Si le rabbin Meyer a parfaitement illustré cette capacité de penser différemment et de ne pas succomber aux sirènes du nationalisme, ce n’est pas du tout le cas de ces deux jeunes Juifs belges, récemment installés en Israël. Dans les articles qu’ils ont publiés récemment dans la revue de l’Organisation sioniste de Belgique, le Fax de Jérusalem, on peut y lire à quel point ils s’accommodent de la dérive extrémiste dénoncée par David Meyer. Non seulement ils acceptent le discours officiel israélien dans sa version la plus chauvine, mais ils trempent leur plume dans l’encre des préjugés : « Si les Arabes du monde déposaient les armes aujourd’hui, il n’y aurait plus de violence ! Et si les Juifs déposaient leurs armes aujourd’hui, il n’y aurait plus d’Israël ». Par le biais de cette citation anonyme, Deborah Grau (19 ans) procède à des amalgames grossiers et racistes associant tous les Arabes à la violence.

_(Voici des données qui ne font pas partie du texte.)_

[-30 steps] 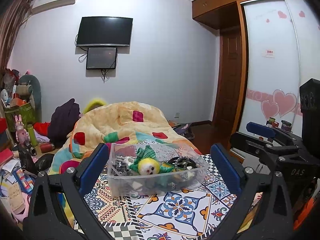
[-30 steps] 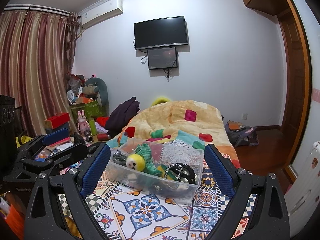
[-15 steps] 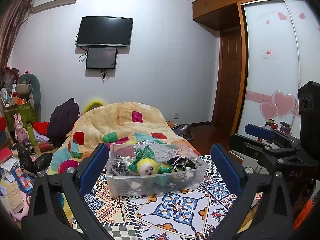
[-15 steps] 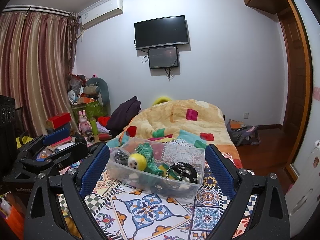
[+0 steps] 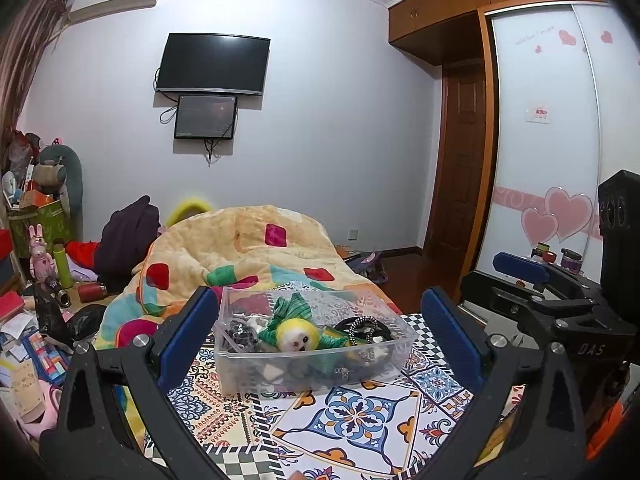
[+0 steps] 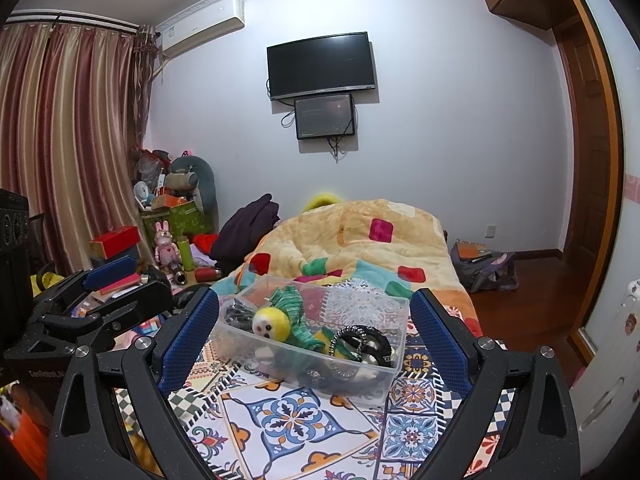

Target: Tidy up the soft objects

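- Jaws of the left gripper (image 5: 320, 332) spread wide, nothing between the blue pads, held off the bed just short of the clear bin (image 5: 372, 354).
- Jaws of the right gripper (image 6: 314, 336) equally wide, holding nothing, also short of the bin (image 6: 394, 320); no contact with any wall.
- Both grippers side by side: right one shows at the right edge of the left view (image 5: 520, 268), left one at the left edge of the right view (image 6: 112, 270).
- Bin sits on the patterned tile-print cover (image 5: 360, 412) near the foot of the bed, open top, rim free all round.
- Inside: plush doll with yellow head (image 5: 298, 338) and green striped body, lying about mid-bin, face toward the cameras; black strap coil (image 5: 366, 326) to its right; dark small items at the left end, too jumbled to name.
- Near wall of the bin faces the grippers; a bare stretch of cover lies in front of it.
- Behind the bin: rumpled orange quilt (image 5: 248, 240) with coloured patches, touching or nearly touching the far wall, cannot tell which.
- Left of the bed: crowded floor clutter (image 6: 168, 240), boxes, pink bunny figure, bottles.
- Right of the bed: open wood floor (image 6: 532, 292), a bag (image 6: 484, 266) near the wall.
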Demonstrator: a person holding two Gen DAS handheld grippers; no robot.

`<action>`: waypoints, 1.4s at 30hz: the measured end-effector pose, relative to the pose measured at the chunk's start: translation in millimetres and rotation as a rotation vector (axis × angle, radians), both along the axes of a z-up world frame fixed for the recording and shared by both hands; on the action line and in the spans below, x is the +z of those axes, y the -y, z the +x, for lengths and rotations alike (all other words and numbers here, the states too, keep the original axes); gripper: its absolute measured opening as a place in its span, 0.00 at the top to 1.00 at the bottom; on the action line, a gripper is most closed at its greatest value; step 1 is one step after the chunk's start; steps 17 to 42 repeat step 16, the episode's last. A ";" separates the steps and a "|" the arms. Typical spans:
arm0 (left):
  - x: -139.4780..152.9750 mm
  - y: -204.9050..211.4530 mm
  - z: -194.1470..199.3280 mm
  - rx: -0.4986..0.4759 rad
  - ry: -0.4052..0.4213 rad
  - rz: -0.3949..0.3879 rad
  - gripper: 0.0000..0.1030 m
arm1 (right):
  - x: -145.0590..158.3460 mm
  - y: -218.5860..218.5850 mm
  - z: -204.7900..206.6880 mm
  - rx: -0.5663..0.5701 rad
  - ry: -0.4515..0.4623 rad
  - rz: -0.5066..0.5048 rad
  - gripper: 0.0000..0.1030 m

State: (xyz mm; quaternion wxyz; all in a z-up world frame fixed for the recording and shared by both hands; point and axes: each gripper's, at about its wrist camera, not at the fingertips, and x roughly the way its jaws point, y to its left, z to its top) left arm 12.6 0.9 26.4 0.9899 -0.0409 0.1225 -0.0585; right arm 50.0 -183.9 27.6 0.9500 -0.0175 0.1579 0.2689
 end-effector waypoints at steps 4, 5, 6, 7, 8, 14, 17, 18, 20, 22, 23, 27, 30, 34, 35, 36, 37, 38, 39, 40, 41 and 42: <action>-0.4 -0.4 -0.1 0.005 -0.002 0.001 0.00 | -0.9 0.0 0.4 -0.001 -0.001 -0.001 0.07; -0.5 -0.7 -0.3 0.006 -0.002 0.002 0.00 | -1.1 -0.2 0.5 -0.001 -0.002 -0.002 0.07; -0.5 -0.2 -0.4 0.005 -0.003 0.001 0.00 | -1.3 -0.4 0.5 -0.001 -0.002 -0.003 0.07; -0.6 -0.1 -0.5 0.004 -0.004 0.002 0.00 | -1.4 -0.6 0.5 -0.001 -0.001 -0.004 0.07; -0.7 -0.3 -0.7 0.005 -0.005 0.003 0.00 | -2.6 -0.6 0.7 -0.001 -0.001 -0.005 0.07; -2.7 2.1 0.4 0.007 -0.010 0.012 0.00 | -3.9 -0.2 1.4 -0.002 -0.006 -0.007 0.07; -3.1 1.4 1.3 0.007 -0.016 0.005 0.00 | -4.2 -0.4 1.8 -0.002 -0.009 -0.007 0.07; -3.1 1.4 1.3 0.007 -0.016 0.005 0.00 | -4.2 -0.4 1.8 -0.002 -0.009 -0.007 0.07; -3.1 1.4 1.3 0.007 -0.016 0.005 0.00 | -4.2 -0.4 1.8 -0.002 -0.009 -0.007 0.07; -3.1 1.4 1.3 0.007 -0.016 0.005 0.00 | -4.2 -0.4 1.8 -0.002 -0.009 -0.007 0.07; -3.1 1.4 1.3 0.007 -0.016 0.005 0.00 | -4.2 -0.4 1.8 -0.002 -0.009 -0.007 0.07; -3.1 1.4 1.3 0.007 -0.016 0.005 0.00 | -4.2 -0.4 1.8 -0.002 -0.009 -0.007 0.07; -3.1 1.4 1.3 0.007 -0.016 0.005 0.00 | -4.2 -0.4 1.8 -0.002 -0.009 -0.007 0.07; -3.1 1.4 1.3 0.007 -0.016 0.005 0.00 | -4.2 -0.4 1.8 -0.002 -0.009 -0.007 0.07; -3.1 1.4 1.3 0.007 -0.016 0.005 0.00 | -4.2 -0.4 1.8 -0.002 -0.009 -0.007 0.07; -3.1 1.4 1.3 0.007 -0.016 0.005 0.00 | -4.2 -0.4 1.8 -0.002 -0.009 -0.007 0.07; -3.1 1.4 1.3 0.007 -0.016 0.005 0.00 | -4.2 -0.4 1.8 -0.002 -0.009 -0.007 0.07; -3.1 1.4 1.3 0.007 -0.016 0.005 0.00 | -4.2 -0.4 1.8 -0.002 -0.009 -0.007 0.07; -3.1 1.4 1.3 0.007 -0.016 0.005 0.00 | -4.2 -0.4 1.8 -0.002 -0.009 -0.007 0.07; -3.1 1.4 1.3 0.007 -0.016 0.005 0.00 | -4.2 -0.4 1.8 -0.002 -0.009 -0.007 0.07; -3.1 1.4 1.3 0.007 -0.016 0.005 0.00 | -4.2 -0.4 1.8 -0.002 -0.009 -0.007 0.07; -3.1 1.4 1.3 0.007 -0.016 0.005 0.00 | -4.2 -0.4 1.8 -0.002 -0.009 -0.007 0.07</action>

Dans ce même numéro du Fax, son camarade Grégory Weitz exhorte avec insistance les Juifs à soutenir inconditionnellement l’Etat d’Israël, ce « petit Etat qui sert de bouclier pour tous les Juifs du monde ». On aimerait tant lui répondre qu’Israël doit songer à protéger ses propres citoyens avant d’envisager la sécurité des Juifs de diaspora, pour lesquels ce jeune homme n’a plus beaucoup d’estime. Il réussit même à recycler les clichés les plus méprisants et les plus insultants d’une certaine vulgate sioniste complètement dépassée pour décrire les Juifs de Belgique : « Des Juifs qui ont jeté leur fierté aux oubliettes. (…) Ils ont honte et ils ont peur » ou encore : « Que les Juifs se cachent et se comportent comme ceux des ghettos est intolérable ». Son texte contient d’autres affirmations péremptoires sur lesquelles il est inutile de s’étendre tant elles ne correspondent pas à notre réalité. Faut-il mettre cet aveuglement sur le compte de la fougue du néophyte dont font preuve certains nouveaux immigrants, ou bien est-ce le nationalisme bête et méchant qui l’a frappé ? Probablement une combinaison des deux. S’il avait eu l’occasion de le rencontrer, Albert Einstein aurait sûrement confirmé ce diagnostic, lui qui considérait le nationalisme comme une « maladie infantile, la rougeole de l’humanité ».